Update 2: Several other readers have emailed to say they like to hand-pick fruits and vegetables themselves, something web grocery shopping doesn’t allow. I’d posit, however, that what those readers really mean is that they want their fruits and vegetables to be good – if the quality of the food delivered is high enough (fruit that’s large, mildly under-ripened and completely free of bruises, for example), people are largely just as happy as if they did the picking themselves. Because the FreshDirect warehouse is catered to the food rather than to the shoppers (foods are kept in ideally climate and moisture controlled rooms, and aren’t roughly piled and frequently handled, as in supermarkets), pretty much all of the produce I’ve had delivered is at least as good as what I could hand pick at Food Emporium or even the Amish Market.

hallway woes

In the past year that I’ve lived in my current apartment, nearly every single person coming to visit has cracked a joke about the hallway. Its not just that the hallway is bad – which it is – but rather that it also seems remarkably out of place in a building that is otherwise reasonably upscale.

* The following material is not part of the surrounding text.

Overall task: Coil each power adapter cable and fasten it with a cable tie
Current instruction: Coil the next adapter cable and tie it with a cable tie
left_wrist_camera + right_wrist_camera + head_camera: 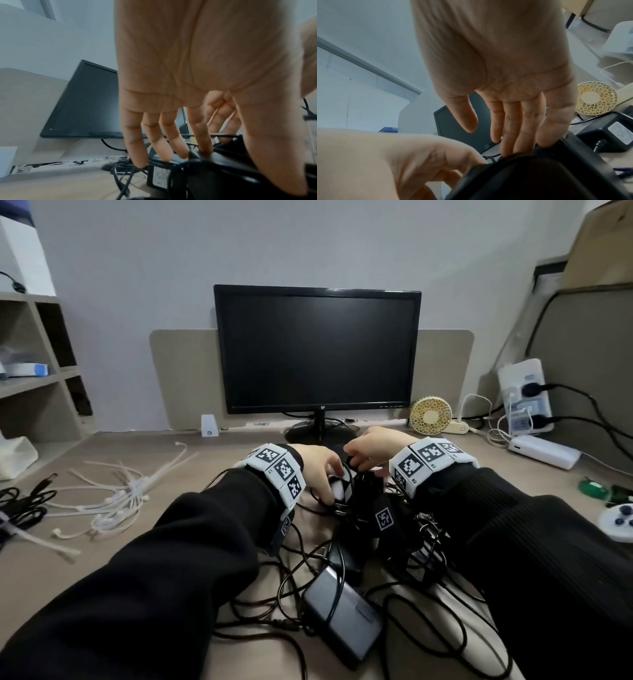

Entering the building, for example, one passes through a two story high lobby, tastefully decorated with large pieces of Asian art. Then into one of the elevators, marble-floored and oak-walled. Upon the doors opening onto the 24th floor, however, one is suddenly transported from New York luxury building to mid-’70s Howard Johnson: faux-bamboo wallpaper, quasi-psychedelic orange/brown carpeting, and bizarrely overwrought and underlit lighting fixtures.

Sensitive to this issue, the building’s management has been gradually upgrading the halls – jumping ahead twenty years from ’70s HoJo to what strikes me as more of a mid-’90s Holliday Inn. About six of the floors have been converted, and so far as I can tell, there isn’t much rhyme or reason to the order in which they’ve been tackled, so I’m not sure to what I can attribute the luck of my floor being the latest endeavor.

Normally, I suppose, I would be excited at the upgrade. But as I’m only in the building for another few weeks, I don’t suspect I’ll get much time to enjoy the improvements. Instead, I simply get the intensive ongoing construction – tearing out the carpet, wallpaper and fixtures, re-wiring the lighting, adding a drop ceiling and wood moldings, re-painting, re-carpeting and re-wallpapering, and so on. If I’m working from home for the day (as I usually do a few times a week), I’m trapped in my apartment by the piles and piles of construction equipment and materials, serenaded by the sound of power tools and loud Springsteen-esque rock in various foreign languages. In the evenings, after everything has been cleared out, the entire hallway remains covered with a fine, asbestos-like dust of indiscriminate origin.

On the plus side, however, that same dust makes most of my shoes remarkably slippery on marble flooring, allowing me to skate out of the elevator, across the lobby, and onto the street with enough casually-effortless aplomb to make Nancy Kerrigan proud.